Nuove regole UE per la comunicazione ambientale

Dal 27 settembre 2026, nuove regole dell’Unione Europea renderanno più rigoroso il modo in cui le aziende comunicano dichiarazioni ambientali e di sostenibilità ai consumatori. Le modifiche mirano a contrastare il greenwashing, cioè quelle strategie di marketing che presentano un prodotto, un servizio o un’azienda come più sostenibili di quanto le evidenze disponibili possano dimostrare.

Per le imprese che operano nell’UE, espressioni come “green”, “eco-friendly”, “sostenibile” o “climate neutral” non potranno più essere considerate semplici formule di marketing. Le dichiarazioni ambientali dovranno essere specifiche, trasparenti e supportate da evidenze. Le nuove regole sono particolarmente rilevanti per produttori, aziende e-commerce e agenzie di marketing.
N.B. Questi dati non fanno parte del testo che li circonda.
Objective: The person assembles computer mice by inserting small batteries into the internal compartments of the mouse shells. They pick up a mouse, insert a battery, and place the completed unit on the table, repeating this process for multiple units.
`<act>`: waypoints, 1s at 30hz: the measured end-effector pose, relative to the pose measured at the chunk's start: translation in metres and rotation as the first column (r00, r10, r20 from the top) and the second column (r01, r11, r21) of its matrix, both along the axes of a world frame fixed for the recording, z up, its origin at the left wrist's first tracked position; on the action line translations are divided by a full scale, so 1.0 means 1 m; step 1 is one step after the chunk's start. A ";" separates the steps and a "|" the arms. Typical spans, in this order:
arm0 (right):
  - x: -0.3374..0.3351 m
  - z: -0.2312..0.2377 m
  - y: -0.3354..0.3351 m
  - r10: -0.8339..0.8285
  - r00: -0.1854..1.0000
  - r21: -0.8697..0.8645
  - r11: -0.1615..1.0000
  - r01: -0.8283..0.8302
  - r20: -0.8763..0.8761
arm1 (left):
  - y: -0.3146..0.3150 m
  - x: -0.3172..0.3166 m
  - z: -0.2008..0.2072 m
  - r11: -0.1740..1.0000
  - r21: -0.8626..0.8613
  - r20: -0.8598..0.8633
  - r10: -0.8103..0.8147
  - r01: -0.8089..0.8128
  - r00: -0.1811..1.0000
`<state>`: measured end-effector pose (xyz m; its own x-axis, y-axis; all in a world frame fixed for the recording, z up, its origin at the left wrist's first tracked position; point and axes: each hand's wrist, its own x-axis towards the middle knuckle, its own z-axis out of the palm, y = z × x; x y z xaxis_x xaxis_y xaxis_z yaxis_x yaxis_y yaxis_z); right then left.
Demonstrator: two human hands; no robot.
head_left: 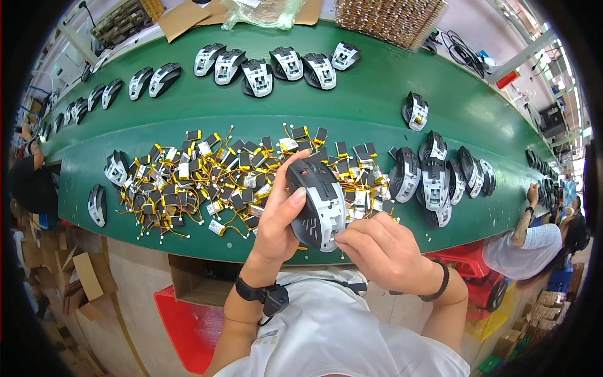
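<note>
My left hand (275, 227) is wrapped round a black and white computer mouse (319, 210), thumb over its side. The mouse is tilted above the green table's near edge, with an opening in its white part facing me. At its lower end my right hand (388, 254) is closed in a pinch, fingertips against the opening. What those fingers hold, if anything, is too small to make out. Just beyond my hands spreads a pile of small battery packs (235, 164), black and silver with yellow ends and thin wires with white plugs.
Several similar mice (434, 182) are heaped on the right, and more mice (257, 76) stand in a row along the far side. Two mice (97, 205) lie left of the batteries. A red bin (182, 327) sits below the table. Co-workers (524, 248) sit on either side.
</note>
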<state>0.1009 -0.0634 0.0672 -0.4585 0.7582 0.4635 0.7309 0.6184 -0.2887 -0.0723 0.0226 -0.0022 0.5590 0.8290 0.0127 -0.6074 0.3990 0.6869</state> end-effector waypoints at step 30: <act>-0.014 -0.017 0.011 -0.109 0.982 -0.074 0.992 0.098 -0.154 | -0.005 0.020 0.002 0.952 -0.203 -0.007 0.234 -0.231 0.972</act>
Quali dichiarazioni ambientali presentano maggiori rischi?

Il nuovo quadro normativo si concentra soprattutto su dichiarazioni ambientali vaghe o non supportate. Riguarda inoltre etichette, simboli o elementi grafici che potrebbero essere interpretati come certificazioni ufficiali di sostenibilità. Un ulteriore rischio può nascere quando un’azienda mette in evidenza un singolo aspetto ambientale positivo senza comunicare in modo adeguato altri elementi rilevanti.

Il messaggio principale per le imprese è quindi chiaro: le dichiarazioni ambientali non dovrebbero generare un’impressione più ampia di quanto l’azienda sia effettivamente in grado di dimostrare.

Cosa dovrebbero verificare ora le imprese?

Le aziende dovrebbero riesaminare le proprie dichiarazioni ambientali su tutti i canali di comunicazione, non solo sul packaging dei prodotti. Potrebbe essere necessario controllare i messaggi utilizzati su siti web, pubblicità, social media e altri materiali di marketing, verificare la disponibilità della documentazione a supporto delle dichiarazioni e modificare, se necessario, testi o elementi grafici.

La novità di settembre diventa quindi una questione di compliance che coinvolge non solo il marketing, ma anche i team di prodotto e il management. Le imprese dovrebbero individuare quali dichiarazioni ambientali utilizzano attualmente e verificare se siano adeguatamente supportate.

Cosa succede ai prodotti già presenti sul mercato?

Le scorte esistenti rappresentano un tema importante per produttori e commercianti. Le autorità europee per la tutela dei consumatori hanno adottato un approccio volto a evitare misure sproporzionate per prodotti o imballaggi immessi sul mercato prima del 27 settembre 2026.

Le autorità dovrebbero considerare le modalità con cui i prodotti sono stati realizzati e le misure adottate dalle imprese per conformarsi alle nuove regole, evitando che prodotti vengano ritirati o distrutti esclusivamente a causa delle modifiche ai requisiti di etichettatura.

Per gli imprenditori, il principale messaggio è la preparazione. Verificare in anticipo le dichiarazioni ambientali può ridurre i rischi di non conformità e contribuire a rendere la comunicazione sulla sostenibilità più credibile e difendibile.